Ultimately, make the decision that is right for you — but know that leaving a position quickly is generally a professional faux pas that can cause significant issues for the company and may leave them with a poor impression not only of you, but of BloomTech in general. That doesn’t mean that leaving a position less than a year after starting it is always the wrong choice or will always burn a professional bridge; however, it does mean that it’s a decision to be considered very carefully. 

Turning down a job offer – the right way

Rejecting a job offer is a normal thing to do, and something that does happen for a variety of reasons. If you are professional and respectful of the company’s timelines, then there is no reason why turning down their offer should burn a bridge. 

With that said, there are some best practices for rejecting a job offer professionally. The first one is timeliness — as soon as you have decided to reject a potential job offer, you should let the company know your decision by phone or email. (Unless it significantly delays your ability to respond, call.) The company probably has other candidates in mind and is more likely to be able to hire one of them if they know as soon as possible that you’ve decided not to accept the offer. Acknowledging that with a timely response is considerate.

You should give the company you’re turning down a reason for your decision, but you don’t need to go into the details. If you have decided to accept an offer from a different company, you can let them know that. Other potential reasons are wanting to focus on another area of work that is not represented in the role you’re turning down, not coming to mutual terms on salary or benefits, or an inability to relocate for a job that requires it. 

Finally, thank the company for their time and leave the process on a positive note. For example, you could say “I really appreciate the time you spent talking with me about the work you are doing at Company X, and I’m looking forward to continuing to follow your progress on Project Y. Best of luck in filling the position, and I hope we cross paths again.”

Honoring NDAs

NDAs, or non-disclosure agreements, are legally binding documents. Many people sign an NDA when they begin a job, but it’s possible that you will be asked to sign one at various points in the interview process: when you receive an offer, when you interview or submit sample work, sometimes even when you walk into the building.

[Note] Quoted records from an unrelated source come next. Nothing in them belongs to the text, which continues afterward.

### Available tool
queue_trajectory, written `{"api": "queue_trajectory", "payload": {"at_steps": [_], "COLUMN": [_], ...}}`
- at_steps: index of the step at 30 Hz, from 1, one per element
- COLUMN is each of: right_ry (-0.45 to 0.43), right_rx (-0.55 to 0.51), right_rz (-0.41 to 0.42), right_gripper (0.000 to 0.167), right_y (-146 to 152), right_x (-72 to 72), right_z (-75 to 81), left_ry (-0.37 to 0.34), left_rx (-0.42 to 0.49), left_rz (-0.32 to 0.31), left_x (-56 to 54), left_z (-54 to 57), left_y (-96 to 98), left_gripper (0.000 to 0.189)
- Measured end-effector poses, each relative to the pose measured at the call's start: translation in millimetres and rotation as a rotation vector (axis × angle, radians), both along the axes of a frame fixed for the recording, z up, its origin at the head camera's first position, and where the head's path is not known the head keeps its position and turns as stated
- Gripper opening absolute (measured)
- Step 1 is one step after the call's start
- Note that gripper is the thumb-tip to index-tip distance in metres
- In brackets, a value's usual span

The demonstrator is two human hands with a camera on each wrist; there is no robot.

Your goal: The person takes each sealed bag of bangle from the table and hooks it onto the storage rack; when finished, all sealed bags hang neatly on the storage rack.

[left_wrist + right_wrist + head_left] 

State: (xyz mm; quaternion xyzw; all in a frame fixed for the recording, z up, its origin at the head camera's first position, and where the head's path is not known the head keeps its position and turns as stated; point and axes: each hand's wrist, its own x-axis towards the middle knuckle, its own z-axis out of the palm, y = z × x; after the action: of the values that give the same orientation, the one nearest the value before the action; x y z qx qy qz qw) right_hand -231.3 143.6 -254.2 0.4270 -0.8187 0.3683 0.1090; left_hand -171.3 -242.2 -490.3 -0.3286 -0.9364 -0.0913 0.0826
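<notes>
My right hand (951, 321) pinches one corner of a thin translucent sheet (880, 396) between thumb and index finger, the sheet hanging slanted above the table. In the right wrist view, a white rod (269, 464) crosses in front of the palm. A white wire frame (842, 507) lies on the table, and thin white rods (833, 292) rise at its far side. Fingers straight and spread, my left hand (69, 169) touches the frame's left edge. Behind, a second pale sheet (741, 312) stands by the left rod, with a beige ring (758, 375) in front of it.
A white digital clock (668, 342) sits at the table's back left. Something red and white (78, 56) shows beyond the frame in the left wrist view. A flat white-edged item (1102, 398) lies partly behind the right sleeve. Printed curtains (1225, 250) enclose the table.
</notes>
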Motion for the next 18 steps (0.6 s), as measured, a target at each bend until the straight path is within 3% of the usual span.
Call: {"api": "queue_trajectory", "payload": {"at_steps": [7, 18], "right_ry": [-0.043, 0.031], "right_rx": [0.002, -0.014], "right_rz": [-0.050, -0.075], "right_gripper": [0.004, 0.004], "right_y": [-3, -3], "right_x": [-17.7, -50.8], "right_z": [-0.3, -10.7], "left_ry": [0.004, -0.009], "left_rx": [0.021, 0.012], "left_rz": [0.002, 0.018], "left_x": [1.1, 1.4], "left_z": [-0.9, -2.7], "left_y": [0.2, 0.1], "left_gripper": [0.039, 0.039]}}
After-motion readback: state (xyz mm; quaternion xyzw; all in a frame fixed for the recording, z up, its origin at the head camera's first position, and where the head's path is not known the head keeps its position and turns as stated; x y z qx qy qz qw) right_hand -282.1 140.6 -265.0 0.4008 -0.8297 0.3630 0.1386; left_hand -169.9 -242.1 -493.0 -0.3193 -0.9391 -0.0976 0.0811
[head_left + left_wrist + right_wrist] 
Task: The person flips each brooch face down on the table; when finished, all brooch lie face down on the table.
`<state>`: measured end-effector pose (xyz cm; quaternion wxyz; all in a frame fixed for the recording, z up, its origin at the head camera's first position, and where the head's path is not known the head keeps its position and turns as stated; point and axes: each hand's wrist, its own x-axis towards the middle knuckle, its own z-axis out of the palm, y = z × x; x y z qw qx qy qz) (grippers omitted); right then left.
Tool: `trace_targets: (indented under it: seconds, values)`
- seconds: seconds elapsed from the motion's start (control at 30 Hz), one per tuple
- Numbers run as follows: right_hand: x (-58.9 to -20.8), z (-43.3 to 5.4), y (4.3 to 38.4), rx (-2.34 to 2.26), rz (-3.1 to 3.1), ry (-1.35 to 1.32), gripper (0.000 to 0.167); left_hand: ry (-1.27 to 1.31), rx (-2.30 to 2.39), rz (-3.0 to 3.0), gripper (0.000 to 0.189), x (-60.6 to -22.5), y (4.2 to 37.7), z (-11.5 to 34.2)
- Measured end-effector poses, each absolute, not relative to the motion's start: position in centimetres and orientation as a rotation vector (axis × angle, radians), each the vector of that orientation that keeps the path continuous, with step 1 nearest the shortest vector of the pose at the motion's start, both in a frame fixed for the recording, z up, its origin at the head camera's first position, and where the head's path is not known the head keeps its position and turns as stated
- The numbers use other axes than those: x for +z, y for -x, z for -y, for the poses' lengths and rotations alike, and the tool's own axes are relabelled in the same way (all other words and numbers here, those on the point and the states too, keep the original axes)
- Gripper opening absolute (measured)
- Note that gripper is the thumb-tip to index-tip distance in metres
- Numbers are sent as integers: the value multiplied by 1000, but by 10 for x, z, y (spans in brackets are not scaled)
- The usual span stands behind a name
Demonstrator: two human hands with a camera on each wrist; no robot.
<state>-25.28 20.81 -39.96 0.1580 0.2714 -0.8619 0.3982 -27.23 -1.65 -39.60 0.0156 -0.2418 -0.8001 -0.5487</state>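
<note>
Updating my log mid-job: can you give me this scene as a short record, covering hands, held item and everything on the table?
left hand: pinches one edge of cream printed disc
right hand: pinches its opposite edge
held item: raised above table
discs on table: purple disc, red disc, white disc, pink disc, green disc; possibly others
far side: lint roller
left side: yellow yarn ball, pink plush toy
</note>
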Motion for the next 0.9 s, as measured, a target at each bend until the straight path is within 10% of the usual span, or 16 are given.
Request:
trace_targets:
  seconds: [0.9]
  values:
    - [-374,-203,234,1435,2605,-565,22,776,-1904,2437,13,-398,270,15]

Keep records of any NDAs to which you have agreed, and ensure you read them thoroughly and understand their contents before you sign them. Keep these agreements in mind when you are evaluating job offers — and during any negotiations. Be careful not to reveal anything about another company that could violate any NDAs you have signed with them, even if it provides leverage in negotiations, as doing so could have legal and professional consequences. Showing respect for another organization’s NDA reflects well on you in all circumstances, because it shows that you understand the importance of those agreements and respect the obligations laid out in any documents you sign.

This can all feel like a lot to balance, especially if you have never dealt with multiple job offers before. Remember that handling these situations is a part of the business world, and that if you approach them with professionalism there is no reason why declining a job offer now should damage your relationship with any company. If you have questions about how to best negotiate job offers that weren't addressed here, this post has great tips for evaluating job offers.

And, finally, congratulations on landing multiple job offers! We commend your hard work, and can’t wait to see where you go from here. Happy negotiating!